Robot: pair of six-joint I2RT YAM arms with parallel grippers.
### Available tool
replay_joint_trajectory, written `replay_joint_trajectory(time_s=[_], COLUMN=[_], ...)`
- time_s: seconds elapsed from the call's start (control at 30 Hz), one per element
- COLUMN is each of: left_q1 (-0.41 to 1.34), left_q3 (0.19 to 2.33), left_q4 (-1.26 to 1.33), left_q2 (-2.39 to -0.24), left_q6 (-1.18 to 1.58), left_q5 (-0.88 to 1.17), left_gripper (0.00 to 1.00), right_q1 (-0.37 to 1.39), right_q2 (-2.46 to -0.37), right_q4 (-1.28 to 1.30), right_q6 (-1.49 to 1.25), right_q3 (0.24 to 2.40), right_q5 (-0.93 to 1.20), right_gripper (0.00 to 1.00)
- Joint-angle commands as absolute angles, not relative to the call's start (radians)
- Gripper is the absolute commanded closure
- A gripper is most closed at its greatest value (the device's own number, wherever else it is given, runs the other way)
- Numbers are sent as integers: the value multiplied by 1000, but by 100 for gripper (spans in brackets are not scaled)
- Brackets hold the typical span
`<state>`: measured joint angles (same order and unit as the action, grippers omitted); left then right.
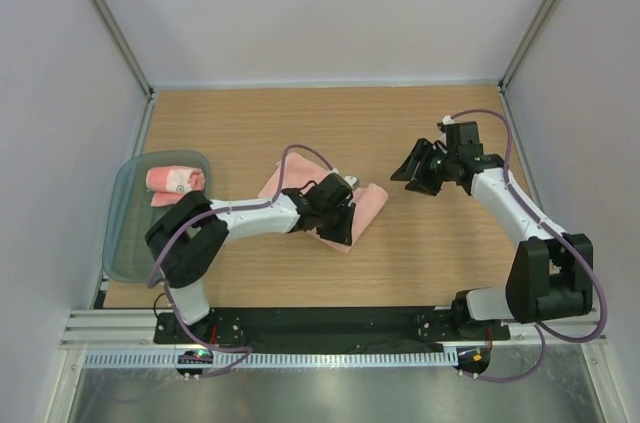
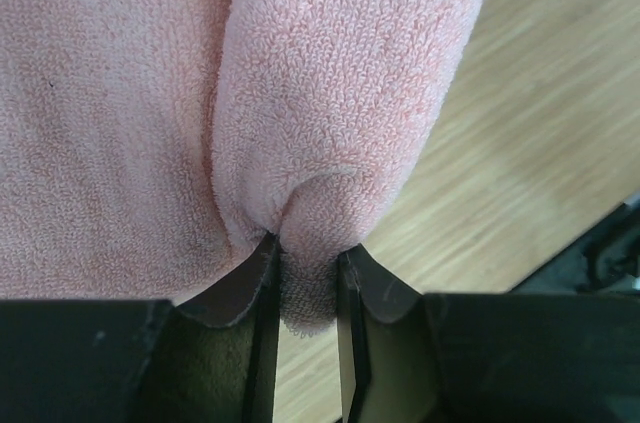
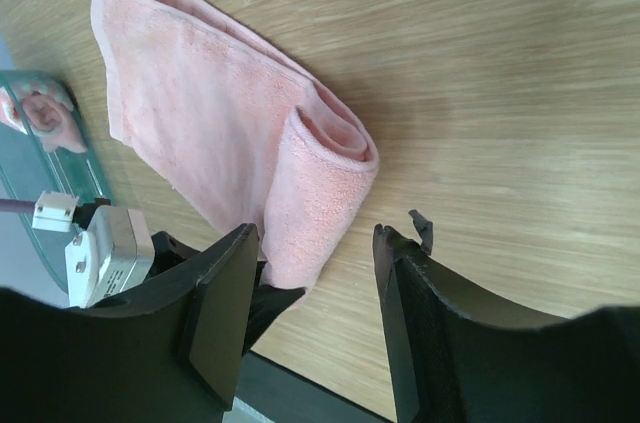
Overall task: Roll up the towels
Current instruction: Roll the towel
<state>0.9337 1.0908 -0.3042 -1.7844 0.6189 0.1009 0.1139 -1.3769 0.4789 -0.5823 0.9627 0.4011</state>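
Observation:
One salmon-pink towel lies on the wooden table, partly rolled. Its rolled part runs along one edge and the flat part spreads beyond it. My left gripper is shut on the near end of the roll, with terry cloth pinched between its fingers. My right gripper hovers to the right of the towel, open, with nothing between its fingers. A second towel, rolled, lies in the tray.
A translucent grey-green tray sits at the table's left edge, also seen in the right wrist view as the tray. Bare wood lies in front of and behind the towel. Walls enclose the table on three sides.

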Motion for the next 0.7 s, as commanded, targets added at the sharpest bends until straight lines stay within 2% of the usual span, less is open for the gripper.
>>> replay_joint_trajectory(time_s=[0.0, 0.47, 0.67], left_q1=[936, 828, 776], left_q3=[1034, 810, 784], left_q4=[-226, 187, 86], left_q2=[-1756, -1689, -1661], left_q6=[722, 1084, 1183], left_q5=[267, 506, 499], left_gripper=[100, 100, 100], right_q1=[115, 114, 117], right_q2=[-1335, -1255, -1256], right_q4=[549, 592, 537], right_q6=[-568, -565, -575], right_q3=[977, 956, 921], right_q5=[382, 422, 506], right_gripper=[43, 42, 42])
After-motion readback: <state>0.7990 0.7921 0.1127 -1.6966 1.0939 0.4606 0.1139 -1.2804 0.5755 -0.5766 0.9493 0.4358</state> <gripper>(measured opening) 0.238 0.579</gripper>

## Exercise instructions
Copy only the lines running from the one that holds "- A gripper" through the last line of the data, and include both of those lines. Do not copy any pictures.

## Task output
- A gripper is most closed at its greatest value (the device's own number, wherever else it is given, runs the other way)
- Numbers are sent as integers: the value multiplied by 1000, but by 100 for gripper (spans in brackets are not scaled)
- Brackets hold the typical span
`<state>`: measured joint angles (same order and unit as the action, grippers omitted); left then right.
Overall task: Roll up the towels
Current instruction: Roll the towel
<state>0.9337 1.0908 -0.3042 -1.7844 0.6189 0.1009 0.1139 -1.3769 0.4789 -0.5823 0.9627 0.4011</state>
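Observation:
One salmon-pink towel lies on the wooden table, partly rolled. Its rolled part runs along one edge and the flat part spreads beyond it. My left gripper is shut on the near end of the roll, with terry cloth pinched between its fingers. My right gripper hovers to the right of the towel, open, with nothing between its fingers. A second towel, rolled, lies in the tray.
A translucent grey-green tray sits at the table's left edge, also seen in the right wrist view as the tray. Bare wood lies in front of and behind the towel. Walls enclose the table on three sides.
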
Motion for the next 0.7 s, as commanded, targets added at the sharpest bends until straight lines stay within 2% of the usual span, less is open for the gripper.
>>> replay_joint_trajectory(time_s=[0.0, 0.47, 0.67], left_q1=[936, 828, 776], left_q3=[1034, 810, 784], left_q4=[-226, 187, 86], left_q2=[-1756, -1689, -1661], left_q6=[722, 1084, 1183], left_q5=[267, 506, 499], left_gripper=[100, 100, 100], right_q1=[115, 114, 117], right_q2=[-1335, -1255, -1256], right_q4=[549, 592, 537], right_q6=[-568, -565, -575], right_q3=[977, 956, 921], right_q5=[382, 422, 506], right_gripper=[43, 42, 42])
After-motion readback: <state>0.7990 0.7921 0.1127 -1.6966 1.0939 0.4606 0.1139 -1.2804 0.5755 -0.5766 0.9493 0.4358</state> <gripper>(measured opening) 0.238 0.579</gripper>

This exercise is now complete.